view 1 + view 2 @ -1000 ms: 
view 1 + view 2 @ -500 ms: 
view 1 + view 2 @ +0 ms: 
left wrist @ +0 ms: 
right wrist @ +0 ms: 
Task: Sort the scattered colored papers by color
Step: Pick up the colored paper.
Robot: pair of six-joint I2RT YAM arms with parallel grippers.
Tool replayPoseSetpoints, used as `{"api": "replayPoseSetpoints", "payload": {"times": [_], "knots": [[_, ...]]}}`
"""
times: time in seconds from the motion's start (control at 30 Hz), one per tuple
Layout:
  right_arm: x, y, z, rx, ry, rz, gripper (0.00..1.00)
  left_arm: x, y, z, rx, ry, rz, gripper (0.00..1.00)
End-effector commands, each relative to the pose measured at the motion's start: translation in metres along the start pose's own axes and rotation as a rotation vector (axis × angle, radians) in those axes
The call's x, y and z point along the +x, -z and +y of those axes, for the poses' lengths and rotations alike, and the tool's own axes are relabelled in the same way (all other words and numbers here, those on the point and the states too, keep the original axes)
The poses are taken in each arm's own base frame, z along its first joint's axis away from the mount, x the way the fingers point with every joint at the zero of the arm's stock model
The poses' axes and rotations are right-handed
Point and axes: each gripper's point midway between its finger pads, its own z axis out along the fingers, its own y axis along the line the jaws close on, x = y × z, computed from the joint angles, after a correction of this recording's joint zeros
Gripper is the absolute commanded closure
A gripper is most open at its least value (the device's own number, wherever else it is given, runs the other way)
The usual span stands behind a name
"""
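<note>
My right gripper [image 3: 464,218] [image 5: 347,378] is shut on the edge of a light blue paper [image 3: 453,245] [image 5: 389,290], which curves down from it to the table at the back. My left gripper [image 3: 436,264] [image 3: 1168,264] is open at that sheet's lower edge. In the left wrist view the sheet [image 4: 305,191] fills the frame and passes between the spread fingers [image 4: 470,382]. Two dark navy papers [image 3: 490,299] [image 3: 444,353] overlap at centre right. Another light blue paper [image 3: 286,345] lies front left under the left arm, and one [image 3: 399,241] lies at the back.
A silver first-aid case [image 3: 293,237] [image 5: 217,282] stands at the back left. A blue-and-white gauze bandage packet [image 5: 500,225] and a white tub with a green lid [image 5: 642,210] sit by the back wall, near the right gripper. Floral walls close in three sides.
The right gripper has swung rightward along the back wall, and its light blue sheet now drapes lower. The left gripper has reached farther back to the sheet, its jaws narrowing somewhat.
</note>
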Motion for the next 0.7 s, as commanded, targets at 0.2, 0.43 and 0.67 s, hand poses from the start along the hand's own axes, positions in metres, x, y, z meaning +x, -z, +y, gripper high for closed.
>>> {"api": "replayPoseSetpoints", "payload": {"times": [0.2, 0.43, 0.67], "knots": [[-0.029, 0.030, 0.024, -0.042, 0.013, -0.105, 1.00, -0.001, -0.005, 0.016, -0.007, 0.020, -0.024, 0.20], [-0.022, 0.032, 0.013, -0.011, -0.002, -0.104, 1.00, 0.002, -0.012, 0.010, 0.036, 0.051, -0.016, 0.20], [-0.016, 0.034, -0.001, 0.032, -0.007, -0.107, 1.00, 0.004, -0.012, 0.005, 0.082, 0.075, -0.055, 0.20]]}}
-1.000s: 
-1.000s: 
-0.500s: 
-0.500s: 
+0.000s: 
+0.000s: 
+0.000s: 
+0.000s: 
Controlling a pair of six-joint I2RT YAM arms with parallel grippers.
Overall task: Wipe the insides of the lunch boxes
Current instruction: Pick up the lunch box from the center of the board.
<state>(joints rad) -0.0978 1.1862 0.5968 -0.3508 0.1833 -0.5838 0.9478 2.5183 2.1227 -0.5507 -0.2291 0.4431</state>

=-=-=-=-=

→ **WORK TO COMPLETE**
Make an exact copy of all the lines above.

→ **SOLUTION FOR THIS TASK**
view 1 + view 2 @ -1000 ms: 
view 1 + view 2 @ -500 ms: 
view 1 + view 2 @ +0 ms: 
left wrist @ +0 ms: 
right wrist @ +0 ms: 
Task: Sort the scattered colored papers by color
Step: Pick up the colored paper.
Robot: pair of six-joint I2RT YAM arms with parallel grippers.
Tool replayPoseSetpoints, used as `{"api": "replayPoseSetpoints", "payload": {"times": [_], "knots": [[_, ...]]}}`
"""
times: time in seconds from the motion's start (control at 30 Hz), one per tuple
Layout:
  right_arm: x, y, z, rx, ry, rz, gripper (0.00..1.00)
  left_arm: x, y, z, rx, ry, rz, gripper (0.00..1.00)
End-effector commands, each relative to the pose measured at the motion's start: translation in metres along the start pose's own axes and rotation as a rotation vector (axis × angle, radians) in those axes
The call's x, y and z point along the +x, -z and +y of those axes, for the poses' lengths and rotations alike, and the tool's own axes are relabelled in the same way (all other words and numbers here, those on the point and the states too, keep the original axes)
The poses are taken in each arm's own base frame, z along its first joint's axis away from the mount, x the way the fingers point with every joint at the zero of the arm's stock model
The poses' axes and rotations are right-handed
Point and axes: each gripper's point midway between its finger pads, its own z axis out along the fingers, its own y axis along the line the jaws close on, x = y × z, computed from the joint angles, after a correction of this recording's joint zeros
Gripper is the absolute commanded closure
A gripper is most open at its least value (the device's own number, wherever else it is given, runs the other way)
The usual span stands behind a name
"""
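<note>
My right gripper [image 3: 464,218] [image 5: 347,378] is shut on the edge of a light blue paper [image 3: 453,245] [image 5: 389,290], which curves down from it to the table at the back. My left gripper [image 3: 436,264] [image 3: 1168,264] is open at that sheet's lower edge. In the left wrist view the sheet [image 4: 305,191] fills the frame and passes between the spread fingers [image 4: 470,382]. Two dark navy papers [image 3: 490,299] [image 3: 444,353] overlap at centre right. Another light blue paper [image 3: 286,345] lies front left under the left arm, and one [image 3: 399,241] lies at the back.
A silver first-aid case [image 3: 293,237] [image 5: 217,282] stands at the back left. A blue-and-white gauze bandage packet [image 5: 500,225] and a white tub with a green lid [image 5: 642,210] sit by the back wall, near the right gripper. Floral walls close in three sides.
The right gripper has swung rightward along the back wall, and its light blue sheet now drapes lower. The left gripper has reached farther back to the sheet, its jaws narrowing somewhat.
</note>
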Motion for the next 0.7 s, as commanded, targets at 0.2, 0.43 and 0.67 s, hand poses from the start along the hand's own axes, positions in metres, x, y, z meaning +x, -z, +y, gripper high for closed.
>>> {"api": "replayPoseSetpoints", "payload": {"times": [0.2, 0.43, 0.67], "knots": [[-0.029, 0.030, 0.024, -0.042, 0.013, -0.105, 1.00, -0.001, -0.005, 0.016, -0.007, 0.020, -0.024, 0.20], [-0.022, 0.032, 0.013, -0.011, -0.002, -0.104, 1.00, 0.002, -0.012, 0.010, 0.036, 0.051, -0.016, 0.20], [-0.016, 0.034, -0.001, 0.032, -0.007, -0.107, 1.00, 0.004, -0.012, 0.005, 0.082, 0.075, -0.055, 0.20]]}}
-1.000s: 
-1.000s: 
-0.500s: 
-0.500s: 
+0.000s: 
+0.000s: 
+0.000s: 
+0.000s: 
Controlling a pair of six-joint I2RT YAM arms with parallel grippers.
Overall task: Wipe the insides of the lunch boxes
Current instruction: Pick up the lunch box from the center of the board.
<state>(joints rad) -0.0978 1.1862 0.5968 -0.3508 0.1833 -0.5838 0.9478 2.5183 2.1227 -0.5507 -0.2291 0.4431</state>

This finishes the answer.